4

I am trying to read in html websites and extract their data. For example, I would like to read in the EPS (earnings per share) for the past 5 years of companies. Basically, I can read it in and can use either BeautifulSoup or html2text to create a huge text block. I then want to search the file -- I have been using re.search -- but can't seem to get it to work properly. Here is the line I am trying to access:

EPS (Basic)\n13.4620.6226.6930.1732.81\n\n

So I would like to create a list called EPS = [13.46, 20.62, 26.69, 30.17, 32.81].

Thanks for any help.

from stripogram import html2text
from urllib import urlopen
import re
from BeautifulSoup import BeautifulSoup

ticker_symbol = 'goog'
url = 'http://www.marketwatch.com/investing/stock/'
full_url = url + ticker_symbol + '/financials'  #build url

text_soup = BeautifulSoup(urlopen(full_url).read()) #read in 

text_parts = text_soup.findAll(text=True)
text = ''.join(text_parts)

eps = re.search("EPS\s+(\d+)", text)
if eps is not None:
    print eps.group(1)
1
  • The html after I soup.prettify() is:</a> EPS (Basic) </td> <td class="valueCell"> 13.46 </td> <td class="valueCell"> 20.62 </td> <td class="valueCell"> 26.69 </td> <td class="valueCell"> 30.17 </td> <td class="valueCell"> 32.81 </td> Commented Jul 17, 2013 at 20:29

3 Answers 3

2

It's not a good practice to use regex for parsing html. Use BeautifulSoup parser: find the cell with rowTitle class and EPS (Basic) text in it, then iterate over next siblings with valueCell class:

from urllib import urlopen
from BeautifulSoup import BeautifulSoup

url = 'http://www.marketwatch.com/investing/stock/goog/financials'
text_soup = BeautifulSoup(urlopen(url).read()) #read in

titles = text_soup.findAll('td', {'class': 'rowTitle'})
for title in titles:
    if 'EPS (Basic)' in title.text:
        print [td.text for td in title.findNextSiblings(attrs={'class': 'valueCell'}) if td.text]

prints:

['13.46', '20.62', '26.69', '30.17', '32.81']

Hope that helps.

Sign up to request clarification or add additional context in comments.

1 Comment

That is a really nice and simple solution. But when I run it I get an extra u character in the output: [u'13.46', u'20.62', u'26.69', u'30.17', u'32.81'] Any thoughts?
2

I would take a very different approach. We use LXML for scraping html pages

One of the reasons we switched was because BS was not being maintained for a while - or I should say updated.
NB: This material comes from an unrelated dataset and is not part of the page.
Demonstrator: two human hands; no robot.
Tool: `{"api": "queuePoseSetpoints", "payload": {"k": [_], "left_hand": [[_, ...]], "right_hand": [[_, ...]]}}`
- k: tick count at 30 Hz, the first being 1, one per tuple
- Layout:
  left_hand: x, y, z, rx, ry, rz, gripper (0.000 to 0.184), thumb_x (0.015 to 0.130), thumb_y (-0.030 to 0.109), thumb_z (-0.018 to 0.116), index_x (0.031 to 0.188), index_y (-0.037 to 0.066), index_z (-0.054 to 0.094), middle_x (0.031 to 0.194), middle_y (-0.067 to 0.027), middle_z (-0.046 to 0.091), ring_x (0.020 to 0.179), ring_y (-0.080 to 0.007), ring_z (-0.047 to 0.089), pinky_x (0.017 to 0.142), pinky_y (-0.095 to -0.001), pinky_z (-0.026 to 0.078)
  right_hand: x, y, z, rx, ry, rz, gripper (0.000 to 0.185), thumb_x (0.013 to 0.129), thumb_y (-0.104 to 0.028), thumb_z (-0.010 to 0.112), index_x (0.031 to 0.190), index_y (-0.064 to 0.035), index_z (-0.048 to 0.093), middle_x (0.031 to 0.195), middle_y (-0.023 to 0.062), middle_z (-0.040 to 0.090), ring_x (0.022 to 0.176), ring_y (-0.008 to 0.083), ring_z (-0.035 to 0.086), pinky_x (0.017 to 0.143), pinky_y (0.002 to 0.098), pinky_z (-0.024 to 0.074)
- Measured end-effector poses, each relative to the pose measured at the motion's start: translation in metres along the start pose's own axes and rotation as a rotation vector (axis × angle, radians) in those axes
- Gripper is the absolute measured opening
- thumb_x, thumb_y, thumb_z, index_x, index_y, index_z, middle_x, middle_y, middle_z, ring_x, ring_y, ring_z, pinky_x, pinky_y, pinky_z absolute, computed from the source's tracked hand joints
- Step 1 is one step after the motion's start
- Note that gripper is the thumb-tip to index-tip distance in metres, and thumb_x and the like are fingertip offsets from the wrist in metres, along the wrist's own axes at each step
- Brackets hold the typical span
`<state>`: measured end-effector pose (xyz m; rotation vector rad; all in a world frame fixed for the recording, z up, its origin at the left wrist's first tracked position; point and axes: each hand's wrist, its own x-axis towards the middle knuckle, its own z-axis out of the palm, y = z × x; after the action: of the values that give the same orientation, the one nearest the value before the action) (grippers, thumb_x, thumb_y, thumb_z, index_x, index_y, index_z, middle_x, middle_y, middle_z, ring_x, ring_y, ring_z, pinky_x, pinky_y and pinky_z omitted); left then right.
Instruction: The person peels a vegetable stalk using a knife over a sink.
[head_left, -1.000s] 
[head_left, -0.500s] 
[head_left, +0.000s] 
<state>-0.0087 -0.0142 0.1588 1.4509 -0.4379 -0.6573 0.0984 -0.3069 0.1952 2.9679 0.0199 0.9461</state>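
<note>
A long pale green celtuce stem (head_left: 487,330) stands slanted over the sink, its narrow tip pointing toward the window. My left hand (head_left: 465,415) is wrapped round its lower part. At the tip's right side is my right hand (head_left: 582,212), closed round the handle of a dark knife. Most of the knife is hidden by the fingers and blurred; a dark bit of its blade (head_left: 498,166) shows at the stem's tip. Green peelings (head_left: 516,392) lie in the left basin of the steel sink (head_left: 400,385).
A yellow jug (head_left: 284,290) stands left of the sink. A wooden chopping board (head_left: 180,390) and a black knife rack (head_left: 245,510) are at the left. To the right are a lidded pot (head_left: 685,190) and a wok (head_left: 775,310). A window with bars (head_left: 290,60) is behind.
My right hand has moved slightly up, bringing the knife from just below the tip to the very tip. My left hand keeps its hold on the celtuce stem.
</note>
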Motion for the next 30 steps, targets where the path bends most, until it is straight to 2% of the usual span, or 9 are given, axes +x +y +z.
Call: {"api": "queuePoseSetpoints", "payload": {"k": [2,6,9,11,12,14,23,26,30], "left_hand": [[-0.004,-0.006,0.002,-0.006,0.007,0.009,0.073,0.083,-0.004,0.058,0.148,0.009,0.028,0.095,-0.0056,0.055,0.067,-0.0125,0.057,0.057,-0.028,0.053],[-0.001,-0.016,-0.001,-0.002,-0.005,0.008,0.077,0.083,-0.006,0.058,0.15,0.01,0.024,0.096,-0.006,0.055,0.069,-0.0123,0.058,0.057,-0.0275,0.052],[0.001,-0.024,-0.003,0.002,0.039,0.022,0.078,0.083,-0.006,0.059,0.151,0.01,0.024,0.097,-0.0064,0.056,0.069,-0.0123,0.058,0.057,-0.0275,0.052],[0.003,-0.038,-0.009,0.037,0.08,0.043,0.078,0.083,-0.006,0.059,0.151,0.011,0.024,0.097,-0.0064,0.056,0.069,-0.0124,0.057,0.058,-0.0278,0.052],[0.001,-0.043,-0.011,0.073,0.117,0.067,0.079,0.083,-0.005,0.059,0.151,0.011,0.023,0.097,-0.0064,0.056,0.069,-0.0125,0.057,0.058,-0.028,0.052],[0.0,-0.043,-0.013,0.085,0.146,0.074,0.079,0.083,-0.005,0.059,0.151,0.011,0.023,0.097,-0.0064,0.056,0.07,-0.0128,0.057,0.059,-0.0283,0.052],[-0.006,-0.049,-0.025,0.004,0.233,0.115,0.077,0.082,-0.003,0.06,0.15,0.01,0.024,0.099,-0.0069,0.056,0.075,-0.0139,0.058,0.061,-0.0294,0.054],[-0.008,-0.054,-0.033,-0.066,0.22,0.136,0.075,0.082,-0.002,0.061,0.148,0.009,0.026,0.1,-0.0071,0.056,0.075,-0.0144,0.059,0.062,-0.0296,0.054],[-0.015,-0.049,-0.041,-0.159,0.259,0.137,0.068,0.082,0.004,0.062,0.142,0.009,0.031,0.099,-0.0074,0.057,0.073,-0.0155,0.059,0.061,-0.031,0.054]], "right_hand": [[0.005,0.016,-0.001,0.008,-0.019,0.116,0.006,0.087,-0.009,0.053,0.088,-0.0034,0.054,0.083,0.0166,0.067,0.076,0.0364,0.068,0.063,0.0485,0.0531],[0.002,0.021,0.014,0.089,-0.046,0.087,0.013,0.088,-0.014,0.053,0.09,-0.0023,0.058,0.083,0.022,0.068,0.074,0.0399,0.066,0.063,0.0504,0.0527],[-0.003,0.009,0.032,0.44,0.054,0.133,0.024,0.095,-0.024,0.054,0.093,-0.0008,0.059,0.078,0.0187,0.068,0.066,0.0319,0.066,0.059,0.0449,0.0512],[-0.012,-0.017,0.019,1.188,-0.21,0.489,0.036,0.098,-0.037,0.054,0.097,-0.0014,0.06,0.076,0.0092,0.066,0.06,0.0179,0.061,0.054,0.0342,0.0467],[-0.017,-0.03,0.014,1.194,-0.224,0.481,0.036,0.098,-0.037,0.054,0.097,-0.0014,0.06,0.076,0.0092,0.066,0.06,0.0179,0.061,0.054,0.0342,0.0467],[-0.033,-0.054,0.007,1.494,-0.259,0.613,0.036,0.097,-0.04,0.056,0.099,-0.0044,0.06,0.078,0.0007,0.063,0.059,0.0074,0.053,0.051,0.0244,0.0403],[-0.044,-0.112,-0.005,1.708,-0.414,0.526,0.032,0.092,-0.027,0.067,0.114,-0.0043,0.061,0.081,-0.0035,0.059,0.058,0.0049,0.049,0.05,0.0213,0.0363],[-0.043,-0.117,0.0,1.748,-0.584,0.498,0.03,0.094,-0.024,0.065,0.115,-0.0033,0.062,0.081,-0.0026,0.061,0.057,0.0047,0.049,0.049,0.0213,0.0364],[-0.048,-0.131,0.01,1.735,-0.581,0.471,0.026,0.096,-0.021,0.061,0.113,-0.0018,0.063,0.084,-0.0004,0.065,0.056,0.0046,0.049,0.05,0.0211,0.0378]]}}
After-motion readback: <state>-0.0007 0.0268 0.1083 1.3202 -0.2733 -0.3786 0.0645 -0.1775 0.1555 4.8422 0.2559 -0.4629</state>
In my test I ran the following

import requests
from lxml import html
from collections import OrderedDict
page_as_string = requests.get('http://www.marketwatch.com/investing/stock/goog/financials').content

tree = html.fromstring(page_as_string)

Now I looked at the page and I see the data is divided into two tables. Since you want EPS, I noted that it is in the second table. We could write some code to sort this out programmatically but I will leave that for you.

tables = [ e for e in tree.iter() if e.tag == 'table']
eps_table = tables[-1]

now I noticed that the first row has the column headings, so I want to separate all of the rows

table_rows = [ e for e in eps_table.iter() if e.tag == 'tr']

now lets get the column headings:

column_headings =[ e.text_content() for e in table_rows[0].iter() if e.tag == 'th']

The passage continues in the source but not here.